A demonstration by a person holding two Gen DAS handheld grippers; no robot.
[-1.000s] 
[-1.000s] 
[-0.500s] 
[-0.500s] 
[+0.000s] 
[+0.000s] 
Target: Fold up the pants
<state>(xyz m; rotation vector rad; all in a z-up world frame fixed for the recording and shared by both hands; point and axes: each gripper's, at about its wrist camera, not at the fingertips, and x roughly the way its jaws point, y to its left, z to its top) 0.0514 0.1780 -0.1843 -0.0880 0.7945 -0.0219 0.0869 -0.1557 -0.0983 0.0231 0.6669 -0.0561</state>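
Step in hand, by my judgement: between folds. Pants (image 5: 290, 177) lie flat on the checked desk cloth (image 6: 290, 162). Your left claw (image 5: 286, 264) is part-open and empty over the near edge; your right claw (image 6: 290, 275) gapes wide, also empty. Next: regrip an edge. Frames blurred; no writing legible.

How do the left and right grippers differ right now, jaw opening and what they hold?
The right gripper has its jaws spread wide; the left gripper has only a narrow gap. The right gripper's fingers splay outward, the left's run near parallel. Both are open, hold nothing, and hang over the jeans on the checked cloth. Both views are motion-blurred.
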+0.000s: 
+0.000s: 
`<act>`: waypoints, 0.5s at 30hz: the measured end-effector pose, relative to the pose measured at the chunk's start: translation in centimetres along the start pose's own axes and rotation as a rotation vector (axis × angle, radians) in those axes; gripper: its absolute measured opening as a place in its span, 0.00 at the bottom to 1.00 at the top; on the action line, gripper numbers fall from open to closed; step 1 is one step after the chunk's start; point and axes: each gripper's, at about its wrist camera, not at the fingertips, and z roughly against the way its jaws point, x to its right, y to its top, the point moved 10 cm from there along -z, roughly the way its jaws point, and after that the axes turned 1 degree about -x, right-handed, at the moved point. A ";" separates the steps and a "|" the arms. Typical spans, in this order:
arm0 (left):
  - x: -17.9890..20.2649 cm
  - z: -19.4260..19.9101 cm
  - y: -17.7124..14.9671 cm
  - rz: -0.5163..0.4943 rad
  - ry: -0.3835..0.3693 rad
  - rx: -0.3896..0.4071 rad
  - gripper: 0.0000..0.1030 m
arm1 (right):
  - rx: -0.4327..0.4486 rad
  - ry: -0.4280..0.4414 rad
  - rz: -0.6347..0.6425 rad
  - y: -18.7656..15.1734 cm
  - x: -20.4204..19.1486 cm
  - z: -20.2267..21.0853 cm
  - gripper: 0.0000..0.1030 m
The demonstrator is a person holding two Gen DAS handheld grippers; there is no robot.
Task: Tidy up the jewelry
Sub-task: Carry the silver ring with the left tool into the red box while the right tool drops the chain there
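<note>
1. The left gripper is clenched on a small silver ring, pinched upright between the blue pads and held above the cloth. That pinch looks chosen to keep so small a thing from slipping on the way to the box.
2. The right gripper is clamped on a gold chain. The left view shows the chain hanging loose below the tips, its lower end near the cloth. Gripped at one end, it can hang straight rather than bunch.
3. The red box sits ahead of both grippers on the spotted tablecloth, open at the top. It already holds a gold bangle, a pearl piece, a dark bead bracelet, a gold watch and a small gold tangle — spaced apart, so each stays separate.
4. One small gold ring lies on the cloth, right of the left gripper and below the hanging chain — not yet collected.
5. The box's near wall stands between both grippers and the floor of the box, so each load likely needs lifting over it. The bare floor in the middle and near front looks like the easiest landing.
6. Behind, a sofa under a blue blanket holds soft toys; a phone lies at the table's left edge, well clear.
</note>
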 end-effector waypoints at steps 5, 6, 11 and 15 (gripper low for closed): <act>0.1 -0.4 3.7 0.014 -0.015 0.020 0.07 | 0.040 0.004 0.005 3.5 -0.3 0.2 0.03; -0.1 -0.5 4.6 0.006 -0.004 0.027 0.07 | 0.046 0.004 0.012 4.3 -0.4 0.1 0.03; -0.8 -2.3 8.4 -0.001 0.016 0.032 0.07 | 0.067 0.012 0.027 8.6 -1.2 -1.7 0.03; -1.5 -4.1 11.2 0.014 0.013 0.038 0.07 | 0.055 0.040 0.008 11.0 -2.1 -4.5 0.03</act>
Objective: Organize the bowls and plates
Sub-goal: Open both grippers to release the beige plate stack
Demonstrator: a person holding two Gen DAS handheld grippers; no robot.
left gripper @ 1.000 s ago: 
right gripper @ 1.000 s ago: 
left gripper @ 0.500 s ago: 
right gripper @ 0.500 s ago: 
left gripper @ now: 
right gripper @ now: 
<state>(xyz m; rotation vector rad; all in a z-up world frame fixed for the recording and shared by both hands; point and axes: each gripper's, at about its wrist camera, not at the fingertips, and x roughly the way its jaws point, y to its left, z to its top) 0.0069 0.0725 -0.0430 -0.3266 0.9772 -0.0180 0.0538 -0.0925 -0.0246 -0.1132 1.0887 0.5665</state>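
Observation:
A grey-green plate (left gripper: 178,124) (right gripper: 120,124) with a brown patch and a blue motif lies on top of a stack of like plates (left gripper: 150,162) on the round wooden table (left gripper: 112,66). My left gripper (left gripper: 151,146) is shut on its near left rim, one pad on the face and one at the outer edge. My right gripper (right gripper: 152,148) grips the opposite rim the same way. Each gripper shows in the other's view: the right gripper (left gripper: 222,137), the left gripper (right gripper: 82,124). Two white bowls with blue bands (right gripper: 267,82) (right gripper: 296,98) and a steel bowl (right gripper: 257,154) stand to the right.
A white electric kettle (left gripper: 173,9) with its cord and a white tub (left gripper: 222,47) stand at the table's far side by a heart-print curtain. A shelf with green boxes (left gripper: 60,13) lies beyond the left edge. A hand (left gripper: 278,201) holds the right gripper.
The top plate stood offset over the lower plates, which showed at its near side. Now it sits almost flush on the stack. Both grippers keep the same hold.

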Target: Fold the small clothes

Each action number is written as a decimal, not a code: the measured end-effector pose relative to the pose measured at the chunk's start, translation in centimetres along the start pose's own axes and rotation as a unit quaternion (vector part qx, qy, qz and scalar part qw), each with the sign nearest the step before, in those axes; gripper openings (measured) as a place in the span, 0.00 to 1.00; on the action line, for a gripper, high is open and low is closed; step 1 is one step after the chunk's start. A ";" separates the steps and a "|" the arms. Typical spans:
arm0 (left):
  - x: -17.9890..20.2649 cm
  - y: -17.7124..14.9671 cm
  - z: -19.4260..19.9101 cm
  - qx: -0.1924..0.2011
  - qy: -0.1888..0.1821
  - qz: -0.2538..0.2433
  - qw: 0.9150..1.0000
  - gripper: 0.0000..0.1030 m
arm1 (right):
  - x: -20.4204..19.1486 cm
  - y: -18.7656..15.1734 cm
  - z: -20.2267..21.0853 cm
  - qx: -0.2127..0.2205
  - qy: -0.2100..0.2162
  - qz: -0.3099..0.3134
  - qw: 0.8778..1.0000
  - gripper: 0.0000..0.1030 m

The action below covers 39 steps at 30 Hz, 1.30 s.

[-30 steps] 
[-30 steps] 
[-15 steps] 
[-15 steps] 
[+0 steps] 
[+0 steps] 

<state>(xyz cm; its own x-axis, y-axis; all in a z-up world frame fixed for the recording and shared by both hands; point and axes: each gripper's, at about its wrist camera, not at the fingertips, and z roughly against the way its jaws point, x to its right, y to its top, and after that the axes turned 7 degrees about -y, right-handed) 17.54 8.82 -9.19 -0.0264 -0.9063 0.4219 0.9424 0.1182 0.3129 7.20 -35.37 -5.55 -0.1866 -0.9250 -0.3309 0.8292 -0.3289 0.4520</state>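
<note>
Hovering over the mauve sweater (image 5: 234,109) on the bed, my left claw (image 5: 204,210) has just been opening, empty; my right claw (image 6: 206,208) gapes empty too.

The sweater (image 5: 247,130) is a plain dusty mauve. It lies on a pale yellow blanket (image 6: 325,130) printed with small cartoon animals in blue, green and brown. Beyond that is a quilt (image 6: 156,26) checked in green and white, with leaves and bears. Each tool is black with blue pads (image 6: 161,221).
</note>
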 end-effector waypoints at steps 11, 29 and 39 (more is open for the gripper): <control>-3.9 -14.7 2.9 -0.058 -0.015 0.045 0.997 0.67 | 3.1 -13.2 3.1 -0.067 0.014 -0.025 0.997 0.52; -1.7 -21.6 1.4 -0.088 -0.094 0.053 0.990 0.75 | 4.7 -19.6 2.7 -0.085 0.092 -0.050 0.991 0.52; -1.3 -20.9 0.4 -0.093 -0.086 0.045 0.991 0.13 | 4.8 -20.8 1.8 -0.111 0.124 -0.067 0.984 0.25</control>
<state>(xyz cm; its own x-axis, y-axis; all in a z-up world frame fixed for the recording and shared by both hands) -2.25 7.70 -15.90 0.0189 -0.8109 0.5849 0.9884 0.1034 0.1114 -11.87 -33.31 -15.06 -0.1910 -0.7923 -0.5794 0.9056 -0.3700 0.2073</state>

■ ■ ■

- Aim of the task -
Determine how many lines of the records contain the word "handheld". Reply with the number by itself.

- Completed exercise -
3